◆ TASK INSTRUCTIONS
Please copy out the entries until you have copied the line that contains "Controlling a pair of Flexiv", beginning with the first line.

◆ PROVIDED DATA

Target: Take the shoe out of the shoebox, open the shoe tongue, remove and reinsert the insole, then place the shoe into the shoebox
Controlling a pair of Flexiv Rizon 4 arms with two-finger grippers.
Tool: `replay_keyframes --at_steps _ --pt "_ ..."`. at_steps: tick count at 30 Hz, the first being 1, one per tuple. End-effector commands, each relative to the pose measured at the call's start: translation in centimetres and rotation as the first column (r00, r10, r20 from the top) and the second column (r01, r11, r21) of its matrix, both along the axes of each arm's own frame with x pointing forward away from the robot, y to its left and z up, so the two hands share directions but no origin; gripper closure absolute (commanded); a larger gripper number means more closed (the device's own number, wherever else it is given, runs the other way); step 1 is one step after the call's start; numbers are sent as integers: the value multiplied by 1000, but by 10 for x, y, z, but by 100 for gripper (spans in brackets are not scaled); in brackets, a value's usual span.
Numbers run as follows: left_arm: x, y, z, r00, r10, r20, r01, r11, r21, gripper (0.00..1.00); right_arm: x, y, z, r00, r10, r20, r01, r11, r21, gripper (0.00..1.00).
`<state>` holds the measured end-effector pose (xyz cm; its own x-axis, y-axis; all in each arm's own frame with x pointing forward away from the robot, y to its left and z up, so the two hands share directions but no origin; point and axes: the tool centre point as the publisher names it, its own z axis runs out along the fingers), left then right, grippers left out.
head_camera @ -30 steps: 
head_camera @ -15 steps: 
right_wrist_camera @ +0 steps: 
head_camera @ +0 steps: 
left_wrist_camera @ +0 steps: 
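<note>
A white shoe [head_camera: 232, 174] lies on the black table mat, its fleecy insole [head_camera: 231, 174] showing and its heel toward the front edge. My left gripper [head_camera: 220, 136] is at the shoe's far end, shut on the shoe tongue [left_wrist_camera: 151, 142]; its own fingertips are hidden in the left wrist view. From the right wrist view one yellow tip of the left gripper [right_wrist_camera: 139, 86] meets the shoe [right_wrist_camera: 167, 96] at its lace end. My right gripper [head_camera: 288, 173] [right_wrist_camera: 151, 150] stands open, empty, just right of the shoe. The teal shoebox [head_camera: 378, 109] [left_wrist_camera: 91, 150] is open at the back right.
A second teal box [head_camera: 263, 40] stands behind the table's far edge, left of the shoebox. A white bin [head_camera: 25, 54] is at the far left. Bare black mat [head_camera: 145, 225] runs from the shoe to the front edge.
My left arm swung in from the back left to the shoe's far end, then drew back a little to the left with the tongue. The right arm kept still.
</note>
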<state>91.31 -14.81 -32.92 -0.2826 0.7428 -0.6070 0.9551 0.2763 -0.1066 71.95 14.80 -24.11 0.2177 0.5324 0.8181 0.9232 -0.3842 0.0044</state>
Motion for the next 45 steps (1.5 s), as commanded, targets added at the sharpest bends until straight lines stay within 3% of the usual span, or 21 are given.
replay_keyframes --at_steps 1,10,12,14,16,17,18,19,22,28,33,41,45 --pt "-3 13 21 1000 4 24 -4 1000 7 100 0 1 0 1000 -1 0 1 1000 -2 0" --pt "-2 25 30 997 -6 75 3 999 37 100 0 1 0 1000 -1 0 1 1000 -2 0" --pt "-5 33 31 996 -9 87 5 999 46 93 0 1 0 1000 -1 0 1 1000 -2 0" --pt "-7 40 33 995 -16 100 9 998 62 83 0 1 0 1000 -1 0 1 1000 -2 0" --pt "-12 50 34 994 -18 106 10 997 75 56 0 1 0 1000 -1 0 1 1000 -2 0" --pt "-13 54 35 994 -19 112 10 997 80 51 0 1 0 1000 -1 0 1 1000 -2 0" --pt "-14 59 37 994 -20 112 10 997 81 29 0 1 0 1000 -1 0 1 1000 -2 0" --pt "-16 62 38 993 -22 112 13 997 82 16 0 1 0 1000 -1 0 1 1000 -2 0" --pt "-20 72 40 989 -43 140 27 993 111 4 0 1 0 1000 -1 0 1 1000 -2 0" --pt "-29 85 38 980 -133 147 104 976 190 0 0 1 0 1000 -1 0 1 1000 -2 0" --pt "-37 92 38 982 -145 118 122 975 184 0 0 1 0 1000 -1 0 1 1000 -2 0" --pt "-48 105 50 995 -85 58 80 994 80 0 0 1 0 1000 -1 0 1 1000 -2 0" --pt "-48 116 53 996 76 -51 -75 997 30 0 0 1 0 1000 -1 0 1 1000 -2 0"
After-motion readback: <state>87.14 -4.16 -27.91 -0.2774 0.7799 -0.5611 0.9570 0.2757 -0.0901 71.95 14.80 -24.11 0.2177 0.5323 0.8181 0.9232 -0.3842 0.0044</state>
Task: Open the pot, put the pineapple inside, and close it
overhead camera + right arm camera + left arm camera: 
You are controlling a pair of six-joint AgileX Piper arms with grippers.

◆ TASK RESPONSE
Target: Take the shoe out of the shoebox, open the shoe tongue, remove and reinsert the insole, then place the shoe into the shoebox
Controlling a pair of Flexiv Rizon 4 arms with two-finger grippers.

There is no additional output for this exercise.